GE, which is responsible for cleaning up the chemicals it released into the river for years, is challenging parts of the EPA's cleanup plan. The company opposes, among other things, the requirement that sediment be shipped out of state in accordance with state Department of Environmental Protection regulations.

Instead, GE wants to establish a landfill next to Lane Construction on the Lee/Lenox border, along Forest Street in Lee and/or a site near Rising Pond in the Great Barrington village of Housatonic.


The dispute is likely to land in a federal court, where the company would have the upper hand, Gray told about 75 people gathered at the First Congregational Church.

"The government has good lawyers," he said. "But the capability of GE lawyers is the best."

Housatonic River Initiative is urging the citizens to pressure state and federal lawmakers and their local municipal leaders to fight any PCB dumps in Berkshire communities along the river.

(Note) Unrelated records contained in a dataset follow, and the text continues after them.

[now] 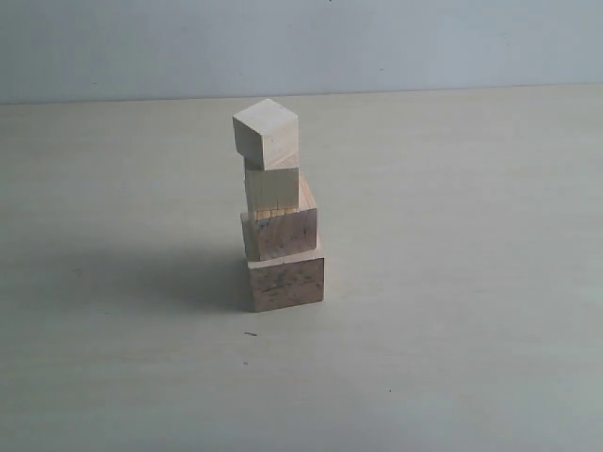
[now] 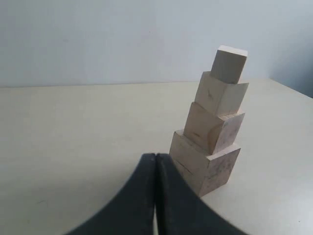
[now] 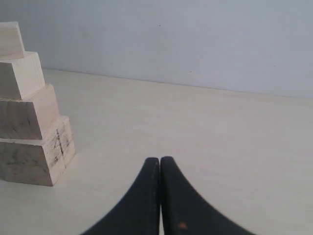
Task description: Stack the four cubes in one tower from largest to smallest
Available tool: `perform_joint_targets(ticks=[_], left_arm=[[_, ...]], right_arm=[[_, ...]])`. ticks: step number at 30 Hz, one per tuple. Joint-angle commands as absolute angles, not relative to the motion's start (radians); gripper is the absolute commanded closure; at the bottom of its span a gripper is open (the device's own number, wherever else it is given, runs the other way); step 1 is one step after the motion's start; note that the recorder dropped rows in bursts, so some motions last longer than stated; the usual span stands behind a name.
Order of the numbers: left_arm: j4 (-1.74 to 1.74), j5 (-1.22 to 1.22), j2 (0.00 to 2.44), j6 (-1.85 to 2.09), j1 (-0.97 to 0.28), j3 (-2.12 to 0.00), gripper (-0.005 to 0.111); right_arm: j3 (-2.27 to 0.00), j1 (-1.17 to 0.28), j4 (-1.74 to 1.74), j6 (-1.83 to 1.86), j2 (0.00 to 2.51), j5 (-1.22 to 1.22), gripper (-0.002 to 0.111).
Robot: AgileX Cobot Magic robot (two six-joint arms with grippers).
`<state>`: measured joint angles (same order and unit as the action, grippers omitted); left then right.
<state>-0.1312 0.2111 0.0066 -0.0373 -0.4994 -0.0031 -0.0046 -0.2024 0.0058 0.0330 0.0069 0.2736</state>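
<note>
Pale tabletop (image 1: pixel 471 282), four-cube tower (image 1: pixel 280 234) upright; left claw (image 2: pixel 155 159) and right claw (image 3: pixel 160 161) clenched.

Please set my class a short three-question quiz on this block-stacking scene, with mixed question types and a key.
1. True or false: the black right gripper touches the pale wooden cube tower.
2. How many cubes does the tower hold? A. three B. four C. five
3. Fill in: the black left gripper has its jaws ____.
Key: 1 false; 2 B; 3 shut.
</note>
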Motion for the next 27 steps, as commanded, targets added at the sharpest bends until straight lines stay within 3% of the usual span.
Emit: perform_joint_targets(ticks=[1,21,27], left_arm=[[-0.133,0.208,0.0,-0.035,-0.497,0.0,0.107],[-0.133,0.208,0.0,-0.029,-0.497,0.0,0.107],[-0.281,-0.07,0.0,-0.179,-0.499,0.0,0.107]], right_arm=[[0.0,-0.196,0.0,0.04,0.0,0.274,0.108],[0.0,-0.196,0.0,0.04,0.0,0.274,0.108],[0.0,-0.196,0.0,0.04,0.0,0.274,0.108]])
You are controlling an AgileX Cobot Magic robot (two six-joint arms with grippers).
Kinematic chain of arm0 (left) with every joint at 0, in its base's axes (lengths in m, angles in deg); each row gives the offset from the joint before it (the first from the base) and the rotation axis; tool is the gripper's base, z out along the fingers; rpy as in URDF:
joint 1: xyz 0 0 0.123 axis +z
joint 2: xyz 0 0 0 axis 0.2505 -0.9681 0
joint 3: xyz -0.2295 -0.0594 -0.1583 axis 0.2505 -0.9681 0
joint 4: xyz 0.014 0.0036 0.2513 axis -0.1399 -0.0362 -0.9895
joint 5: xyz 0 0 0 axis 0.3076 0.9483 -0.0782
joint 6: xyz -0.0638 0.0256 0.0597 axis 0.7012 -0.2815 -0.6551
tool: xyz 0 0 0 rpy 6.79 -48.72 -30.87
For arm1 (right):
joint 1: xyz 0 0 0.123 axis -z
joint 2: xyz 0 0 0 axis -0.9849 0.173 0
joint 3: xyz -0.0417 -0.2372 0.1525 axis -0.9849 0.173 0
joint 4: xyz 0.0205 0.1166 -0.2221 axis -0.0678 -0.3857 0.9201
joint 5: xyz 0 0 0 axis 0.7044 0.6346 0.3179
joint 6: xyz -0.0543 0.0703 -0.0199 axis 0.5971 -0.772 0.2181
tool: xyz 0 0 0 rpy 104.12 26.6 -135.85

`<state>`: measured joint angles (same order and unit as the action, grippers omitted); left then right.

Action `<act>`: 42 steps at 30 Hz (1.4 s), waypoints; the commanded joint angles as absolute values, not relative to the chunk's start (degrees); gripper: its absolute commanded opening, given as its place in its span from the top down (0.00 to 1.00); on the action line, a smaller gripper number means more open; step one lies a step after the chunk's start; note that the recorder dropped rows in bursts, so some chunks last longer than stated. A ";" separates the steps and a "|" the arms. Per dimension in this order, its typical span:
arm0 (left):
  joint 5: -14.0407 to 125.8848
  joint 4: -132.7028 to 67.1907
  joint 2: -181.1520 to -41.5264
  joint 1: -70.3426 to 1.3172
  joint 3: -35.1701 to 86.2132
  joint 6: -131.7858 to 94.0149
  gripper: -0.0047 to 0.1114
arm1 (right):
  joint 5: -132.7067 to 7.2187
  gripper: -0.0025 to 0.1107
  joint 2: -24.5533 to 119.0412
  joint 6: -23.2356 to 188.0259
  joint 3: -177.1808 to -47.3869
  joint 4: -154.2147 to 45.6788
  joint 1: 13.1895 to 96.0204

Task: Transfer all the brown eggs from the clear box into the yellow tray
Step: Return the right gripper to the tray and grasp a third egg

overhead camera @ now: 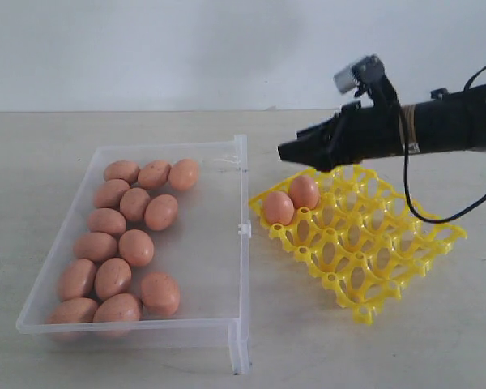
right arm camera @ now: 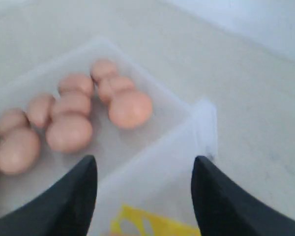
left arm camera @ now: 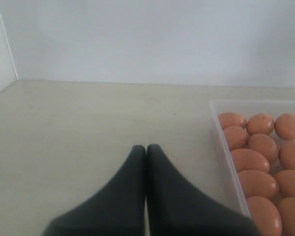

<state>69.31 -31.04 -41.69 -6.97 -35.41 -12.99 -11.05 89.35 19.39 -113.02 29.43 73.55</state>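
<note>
Several brown eggs lie in the clear box on the left of the table. Two brown eggs sit in the near-left cups of the yellow tray to the box's right. My right gripper hovers above the tray's far-left corner, pointing toward the box. In its wrist view the right gripper is open with nothing between its fingers, over the box's rim. My left gripper is shut and empty, over bare table beside the box; it does not show in the exterior view.
A pale wall rises behind the beige table. A black cable hangs from the right arm over the tray. Bare table lies in front of the tray and between tray and box.
</note>
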 commanded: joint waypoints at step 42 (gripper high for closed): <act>69.24 -30.73 -41.53 -7.16 -35.17 -13.02 1.00 | -125.76 0.40 99.77 94.00 -146.97 -69.44 33.58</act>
<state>69.31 -31.04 -41.69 -6.97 -35.41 -12.99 -127.17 98.49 95.08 -146.63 -69.35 33.22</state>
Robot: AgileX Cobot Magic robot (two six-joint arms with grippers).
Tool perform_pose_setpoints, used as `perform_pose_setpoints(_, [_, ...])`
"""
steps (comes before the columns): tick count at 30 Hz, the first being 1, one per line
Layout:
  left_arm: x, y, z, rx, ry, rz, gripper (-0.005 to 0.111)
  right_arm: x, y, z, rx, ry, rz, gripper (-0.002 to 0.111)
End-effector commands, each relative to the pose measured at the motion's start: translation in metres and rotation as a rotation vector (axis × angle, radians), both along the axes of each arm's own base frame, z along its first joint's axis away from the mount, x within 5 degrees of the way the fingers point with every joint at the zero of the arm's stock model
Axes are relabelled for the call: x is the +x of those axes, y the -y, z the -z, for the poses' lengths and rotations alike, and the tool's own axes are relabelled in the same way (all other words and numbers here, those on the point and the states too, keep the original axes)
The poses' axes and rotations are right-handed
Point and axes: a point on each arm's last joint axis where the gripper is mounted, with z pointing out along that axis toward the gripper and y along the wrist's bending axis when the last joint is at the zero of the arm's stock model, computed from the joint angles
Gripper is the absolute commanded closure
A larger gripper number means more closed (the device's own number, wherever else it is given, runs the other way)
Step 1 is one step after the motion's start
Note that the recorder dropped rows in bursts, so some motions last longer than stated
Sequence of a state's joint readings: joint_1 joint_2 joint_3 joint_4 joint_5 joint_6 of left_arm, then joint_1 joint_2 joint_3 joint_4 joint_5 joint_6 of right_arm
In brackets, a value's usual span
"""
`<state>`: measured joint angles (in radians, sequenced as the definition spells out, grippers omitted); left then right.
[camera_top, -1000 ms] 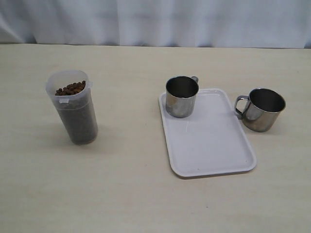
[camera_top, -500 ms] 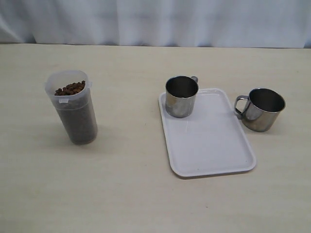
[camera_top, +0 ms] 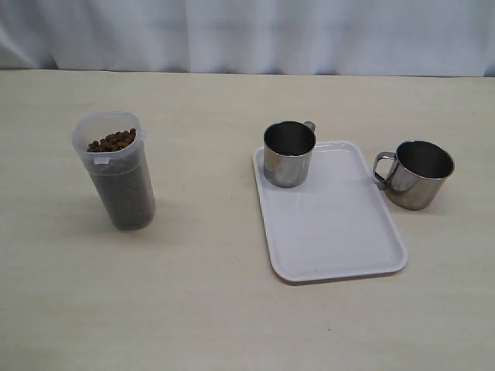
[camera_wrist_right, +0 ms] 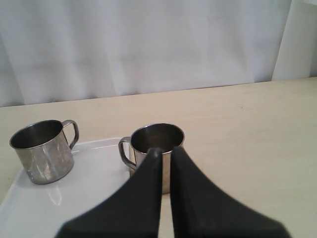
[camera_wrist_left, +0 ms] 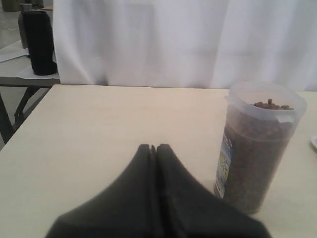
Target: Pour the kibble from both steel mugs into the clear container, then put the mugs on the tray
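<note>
Seeing left gripper [camera_wrist_left: 153,148] clenched, black fingers [camera_wrist_left: 138,188] pressed flat together, nothing between them. Same for right gripper [camera_wrist_right: 163,151]: pinched closed on air. Ahead of the left tips, bare table [camera_wrist_left: 99,119], then clear container [camera_wrist_left: 257,148] upright off to one side, apart from the fingers, packed with kibble [camera_wrist_left: 270,104] nearly to the rim. Ahead of the right tips, off-tray steel mug [camera_wrist_right: 158,135] upright, not touched; gap hard to judge from the wrist view. From the exterior view: container on the left of the table, tray [camera_top: 332,224] right of centre, well apart from it. On-tray steel mug [camera_top: 288,153] upright at the tray's far left corner, handle pointing away. Off-tray mug on the table just beside the tray's right edge, handle toward the tray; cannot tell if handle touches rim. White curtain [camera_top: 247,35] behind.
</note>
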<state>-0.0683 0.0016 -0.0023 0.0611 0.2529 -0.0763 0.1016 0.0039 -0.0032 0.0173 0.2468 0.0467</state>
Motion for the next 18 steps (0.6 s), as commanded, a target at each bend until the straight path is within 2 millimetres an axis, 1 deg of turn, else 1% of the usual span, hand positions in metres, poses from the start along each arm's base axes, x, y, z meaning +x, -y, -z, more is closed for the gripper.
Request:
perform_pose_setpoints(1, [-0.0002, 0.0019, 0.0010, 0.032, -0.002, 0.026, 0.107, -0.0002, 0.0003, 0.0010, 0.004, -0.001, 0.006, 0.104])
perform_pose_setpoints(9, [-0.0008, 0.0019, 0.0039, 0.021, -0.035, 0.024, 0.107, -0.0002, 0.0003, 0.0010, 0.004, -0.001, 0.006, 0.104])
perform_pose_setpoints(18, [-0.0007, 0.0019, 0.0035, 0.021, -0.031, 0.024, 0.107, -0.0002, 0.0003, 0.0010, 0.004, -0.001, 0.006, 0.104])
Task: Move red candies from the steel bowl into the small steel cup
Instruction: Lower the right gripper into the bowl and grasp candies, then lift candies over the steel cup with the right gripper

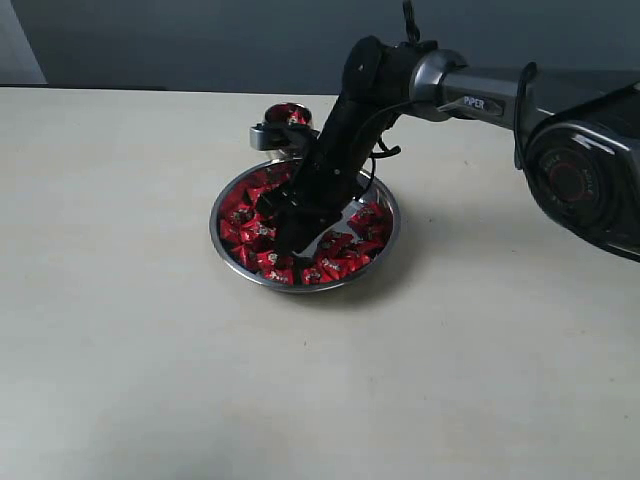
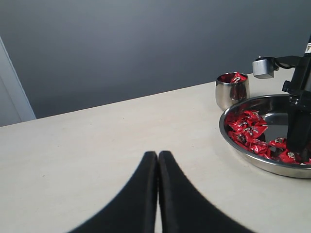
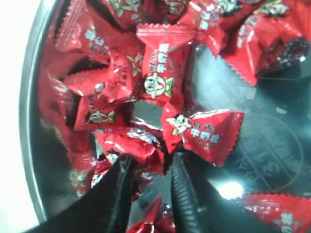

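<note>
The steel bowl (image 1: 225, 250) holds many red candies (image 1: 250, 215). Just behind it stands the small steel cup (image 1: 285, 120) with red candies in it. My right gripper (image 1: 290, 245) reaches down into the bowl's near side. In the right wrist view, my right gripper (image 3: 149, 160) is open, its fingertips on either side of one red candy (image 3: 133, 145), with a gap left at one finger. My left gripper (image 2: 158, 155) is shut and empty above bare table, left of the bowl (image 2: 243, 150) and cup (image 2: 232, 92).
The pale table (image 1: 130, 330) stretches around the bowl. The right arm (image 1: 480, 100) leans over the bowl from the right, and its wrist camera (image 1: 268, 135) hangs close beside the cup. A grey wall (image 2: 146, 43) backs the table.
</note>
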Motion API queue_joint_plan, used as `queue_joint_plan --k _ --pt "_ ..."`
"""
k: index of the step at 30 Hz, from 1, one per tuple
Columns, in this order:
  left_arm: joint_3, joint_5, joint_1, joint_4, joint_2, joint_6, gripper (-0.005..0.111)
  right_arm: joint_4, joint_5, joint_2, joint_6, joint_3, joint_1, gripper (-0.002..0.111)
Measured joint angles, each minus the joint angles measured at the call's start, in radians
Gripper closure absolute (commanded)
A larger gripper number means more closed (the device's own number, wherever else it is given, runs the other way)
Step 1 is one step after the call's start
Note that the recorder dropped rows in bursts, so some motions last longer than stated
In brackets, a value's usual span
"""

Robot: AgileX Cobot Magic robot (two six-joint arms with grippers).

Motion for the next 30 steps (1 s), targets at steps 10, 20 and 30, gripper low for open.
queue_joint_plan --k 10,20,30 --pt "0.000 0.000 0.000 0.000 0.000 0.000 0.105 0.000 0.000 0.000 0.000 0.000 0.000 0.109" --pt "0.000 0.000 0.000 0.000 0.000 0.000 0.105 -0.019 -0.078 -0.081 0.000 0.000 0.000 0.109" --pt "0.000 0.000 0.000 0.000 0.000 0.000 0.105 -0.023 -0.073 -0.085 -0.021 0.000 0.000 0.066"
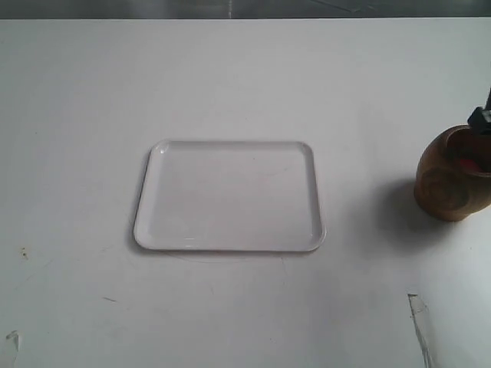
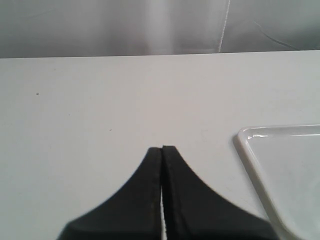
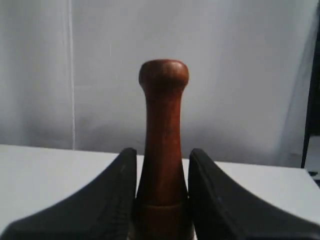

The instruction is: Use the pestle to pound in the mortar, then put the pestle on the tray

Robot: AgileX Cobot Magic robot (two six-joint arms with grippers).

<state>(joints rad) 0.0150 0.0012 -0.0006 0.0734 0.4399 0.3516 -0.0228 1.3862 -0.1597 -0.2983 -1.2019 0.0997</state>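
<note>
The light-brown wooden mortar (image 1: 453, 175) stands at the right edge of the exterior view, reddish bits showing inside. A black part of my right arm (image 1: 481, 120) juts in just above its rim. In the right wrist view my right gripper (image 3: 161, 152) is shut on the dark reddish-brown pestle (image 3: 163, 130), whose knobbed handle points upward between the fingers. The white tray (image 1: 230, 196) lies flat in the middle of the table, bare. My left gripper (image 2: 161, 149) is shut on nothing, hovering over the table beside the tray's corner (image 2: 245, 137).
A grey backdrop runs along the table's far edge. A scrap of clear tape (image 1: 418, 310) lies near the front right, and small marks dot the front left of the white tabletop (image 1: 77, 115).
</note>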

Two years ago, Lee, Lenox, Sheffield, Great Barrington, Stockbridge and Pittsfield formed a committee and hired an environmental law firm to fight the PCB dumps and any other negative impact from the proposed cleanup.

"We just bought a house [in Housatonic] and found out (a proposed PCB dump) would be 200 feet from us," said Reed Anderson.

Sage Radachowsky noted sealing the PCB sediment in a local landfill truly doesn't rid the area of PCB contamination.

"It's like a sink full of dirty dishes and you put them in the closet, you still have to do the dishes," he said.

Gray said there are bioremediation technologies that might be more effective for the cleanup than dredging, considered intrusive and damaging by some residents. But he said the EPA hasn't budged from its plans for digging up the polluted river sediment.

He pointed out in past meetings that dredging technology has improved such that the contaminated soil can be vacuumed up, rather than scooped up by large excavators.

The group is gathering signatures at nopcbdumps.com for a petition opposing GE's plan.